3. La valeur de rendement, arrêtée à Fr. 230'000.--, n'est pas contestée. A juste titre. A toutes fins utiles, le tribunal relève en effet qu'un loyer annuel de Fr. 17'300.--, soit un loyer mensuel de Fr. 1'450.- environ, n'est pas exagéré. Quant au taux de capitalisation retenu par la Commission de district, soit 7,5 %, il apparaît parfaitement correct pour une maison d'habitation datant du début des années 1970.
4. Au vu des
considérants qui précèdent, l'estimation fiscale de la parcelle no 127 de la
commune de Saint-Oyens devrait être arrêtée à Fr. 448'500.-- [((292'000 +
315'000 + 230'000) :2) + 30'000], alors que la Commission de district l'a fixée
à Fr. 471'000.--. La faible disparité des montants en cause
(Fr. 22'500.-- ou 5%) ne justifie toutefois pas une modification de
l'estimation faite par l'autorité intimée, parce qu'elle reste dans les limites
du pouvoir d'appréciation de celle-ci (voir TA, arrêt EF 92/030 du 18 mars
1993, cons. 3d).

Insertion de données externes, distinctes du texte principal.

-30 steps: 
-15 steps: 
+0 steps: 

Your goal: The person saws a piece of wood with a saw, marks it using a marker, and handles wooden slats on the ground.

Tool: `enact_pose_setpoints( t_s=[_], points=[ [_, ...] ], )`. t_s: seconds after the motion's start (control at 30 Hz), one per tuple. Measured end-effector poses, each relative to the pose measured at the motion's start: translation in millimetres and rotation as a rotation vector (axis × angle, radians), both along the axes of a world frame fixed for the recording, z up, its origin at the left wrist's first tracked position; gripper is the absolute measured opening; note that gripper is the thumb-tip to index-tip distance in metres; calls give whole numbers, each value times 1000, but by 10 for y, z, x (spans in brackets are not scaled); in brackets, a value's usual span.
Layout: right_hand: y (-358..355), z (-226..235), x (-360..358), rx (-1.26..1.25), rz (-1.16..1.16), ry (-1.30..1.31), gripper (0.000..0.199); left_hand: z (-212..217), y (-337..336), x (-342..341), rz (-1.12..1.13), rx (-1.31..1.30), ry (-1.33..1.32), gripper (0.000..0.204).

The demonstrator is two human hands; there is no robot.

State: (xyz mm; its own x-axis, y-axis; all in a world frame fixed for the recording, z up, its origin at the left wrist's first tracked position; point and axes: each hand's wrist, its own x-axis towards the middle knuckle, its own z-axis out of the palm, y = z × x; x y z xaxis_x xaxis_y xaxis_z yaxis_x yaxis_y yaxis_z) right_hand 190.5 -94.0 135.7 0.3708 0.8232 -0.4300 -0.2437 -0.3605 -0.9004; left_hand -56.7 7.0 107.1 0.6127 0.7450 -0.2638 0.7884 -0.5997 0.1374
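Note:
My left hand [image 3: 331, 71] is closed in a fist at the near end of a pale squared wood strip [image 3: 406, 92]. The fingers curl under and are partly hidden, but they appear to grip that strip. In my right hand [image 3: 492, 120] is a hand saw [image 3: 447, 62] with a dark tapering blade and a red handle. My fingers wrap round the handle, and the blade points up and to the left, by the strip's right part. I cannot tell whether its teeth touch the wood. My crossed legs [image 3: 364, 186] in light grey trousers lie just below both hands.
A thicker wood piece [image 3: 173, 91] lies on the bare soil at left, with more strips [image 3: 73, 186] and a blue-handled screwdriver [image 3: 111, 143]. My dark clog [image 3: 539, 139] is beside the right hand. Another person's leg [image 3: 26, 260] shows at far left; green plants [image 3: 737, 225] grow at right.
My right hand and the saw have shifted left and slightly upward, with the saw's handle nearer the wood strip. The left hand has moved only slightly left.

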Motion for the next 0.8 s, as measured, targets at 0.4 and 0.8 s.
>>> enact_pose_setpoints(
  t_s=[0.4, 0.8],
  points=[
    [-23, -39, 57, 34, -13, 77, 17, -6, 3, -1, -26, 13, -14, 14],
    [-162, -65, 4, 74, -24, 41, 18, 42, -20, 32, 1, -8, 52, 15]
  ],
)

Statuant en légalité (art. 36 lit. a LJPA), le Tribunal
administratif ne peut corriger une estimation fiscale que lorsqu'elle a été
établie en violation des règles légales ou au mépris des principes généraux
régissant l'activité administrative (proportionnalité, égalité de traitement,
bonne foi etc; voir TA arrêt EF 92/008 du 11 juin 1993, cons. 2a in fine). Tel
n'est pas le cas en l'espèce, la petite différence résultant de la correction
de la valeur du bâtiment ne conduisant certes pas à la conclusion que la commission
aurait abusé de son pouvoir d'appréciation. L'estimation fiscale de la parcelle
no 147 de la commune de Saint-Oyens doit donc être maintenue à Fr. 471'000.--.
5. Le recours doit donc être rejeté et un émolument d'arrêt mis à la charge de Marlyse Demierre qui, vu l'issue du pourvoi, n'a pas droit à l'allocation de dépens (art. 55 al. 1 LJPA).
Par
ces motifs,
le Tribunal administratif
a r r ê t e :
I. Le recours est rejeté.
II. La décision rendue
le 28 avril 1993 par la Commission d'estimation fiscale des immeubles du
district d'Aubonne est confirmée, l'estimation fiscale de la parcelle no 127 de
la commune de Saint-Oyens étant fixée à
Fr. 471'000.--.
III. Un émolument de Fr. 800.- est mis à la charge de Marlyse Demierre, cette somme étant compensée par l'avance de frais déjà versée.
IV. Il n'est pas alloué de dépens.
Lausanne, le 8 septembre 1993
Au nom du Tribunal administratif :
Le président : Le greffier :
Le présent arrêt est communiqué aux destinataires de l'avis d'envoi ci-joint.